### Task details
Leave the images out and repeat the data exactly as given.
+++++
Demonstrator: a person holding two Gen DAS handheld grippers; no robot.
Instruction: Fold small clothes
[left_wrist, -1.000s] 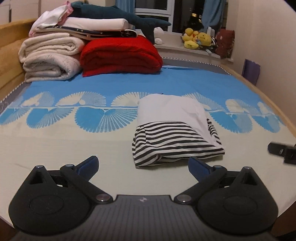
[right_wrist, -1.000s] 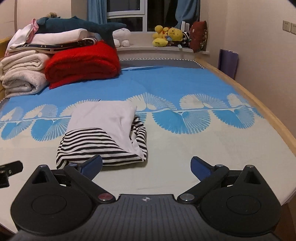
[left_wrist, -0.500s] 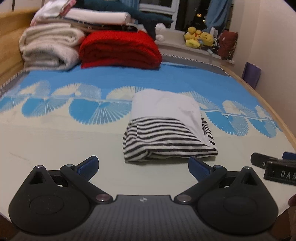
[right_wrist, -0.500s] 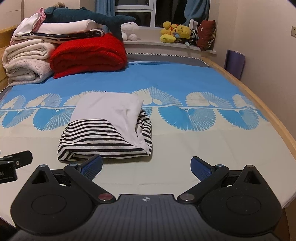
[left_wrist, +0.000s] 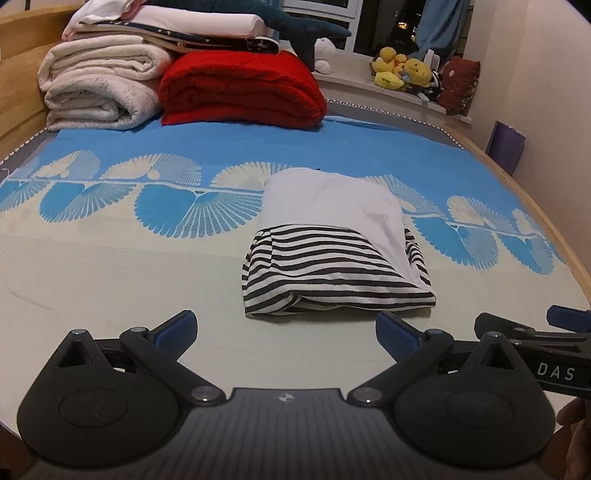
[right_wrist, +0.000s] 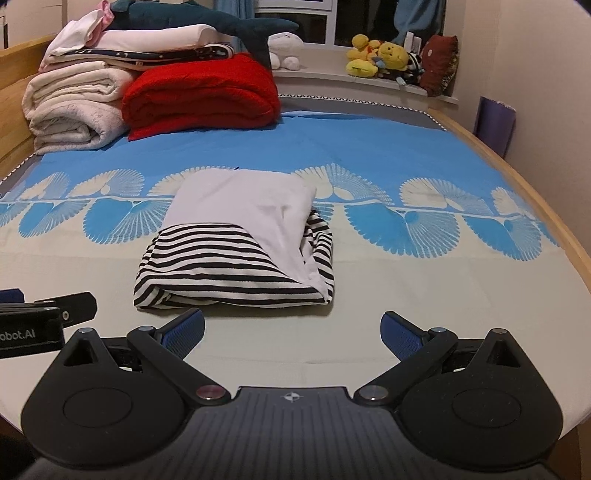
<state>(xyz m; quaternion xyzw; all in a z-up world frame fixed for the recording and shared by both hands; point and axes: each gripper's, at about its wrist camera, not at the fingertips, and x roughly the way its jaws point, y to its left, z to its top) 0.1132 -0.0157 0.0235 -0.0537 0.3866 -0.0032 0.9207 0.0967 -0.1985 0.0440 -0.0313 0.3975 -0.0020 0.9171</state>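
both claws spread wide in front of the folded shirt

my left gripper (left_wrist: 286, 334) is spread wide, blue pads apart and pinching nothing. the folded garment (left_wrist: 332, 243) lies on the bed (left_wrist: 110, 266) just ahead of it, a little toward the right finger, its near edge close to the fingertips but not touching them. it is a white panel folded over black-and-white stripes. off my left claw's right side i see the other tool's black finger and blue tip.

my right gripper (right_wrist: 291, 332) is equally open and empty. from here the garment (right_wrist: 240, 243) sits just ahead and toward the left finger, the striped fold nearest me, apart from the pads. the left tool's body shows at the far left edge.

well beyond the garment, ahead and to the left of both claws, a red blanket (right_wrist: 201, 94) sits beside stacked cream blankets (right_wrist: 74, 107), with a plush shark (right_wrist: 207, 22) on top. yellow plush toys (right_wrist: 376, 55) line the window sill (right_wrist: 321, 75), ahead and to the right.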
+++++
### Reply
Demonstrator: a person holding two Gen DAS handheld grippers; no robot.
Instruction: Fold small clothes
[left_wrist, -1.000s] 
[right_wrist, -1.000s] 
[left_wrist, -0.500s] 
[right_wrist, -0.500s] 
[left_wrist, +0.000s] 
[right_wrist, +0.000s] 
<state>(xyz m; quaternion xyzw; all in a z-up world frame fixed for the recording and shared by both hands; point and axes: each gripper's, at about its wrist camera, not at the fingertips, and x roughly the way its jaws point, y to its left, z to its top) 0.1132 -0.0157 0.0235 -0.0537 0.3866 -0.0032 0.9207 0.0967 -0.1985 0.0440 -0.0313 0.3975 -0.0020 0.9171</state>
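both claws spread wide in front of the folded shirt

my left gripper (left_wrist: 286, 334) is spread wide, blue pads apart and pinching nothing. the folded garment (left_wrist: 332, 243) lies on the bed (left_wrist: 110, 266) just ahead of it, a little toward the right finger, its near edge close to the fingertips but not touching them. it is a white panel folded over black-and-white stripes. off my left claw's right side i see the other tool's black finger and blue tip.

my right gripper (right_wrist: 291, 332) is equally open and empty. from here the garment (right_wrist: 240, 243) sits just ahead and toward the left finger, the striped fold nearest me, apart from the pads. the left tool's body shows at the far left edge.

well beyond the garment, ahead and to the left of both claws, a red blanket (right_wrist: 201, 94) sits beside stacked cream blankets (right_wrist: 74, 107), with a plush shark (right_wrist: 207, 22) on top. yellow plush toys (right_wrist: 376, 55) line the window sill (right_wrist: 321, 75), ahead and to the right.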

No other output is expected for this exercise.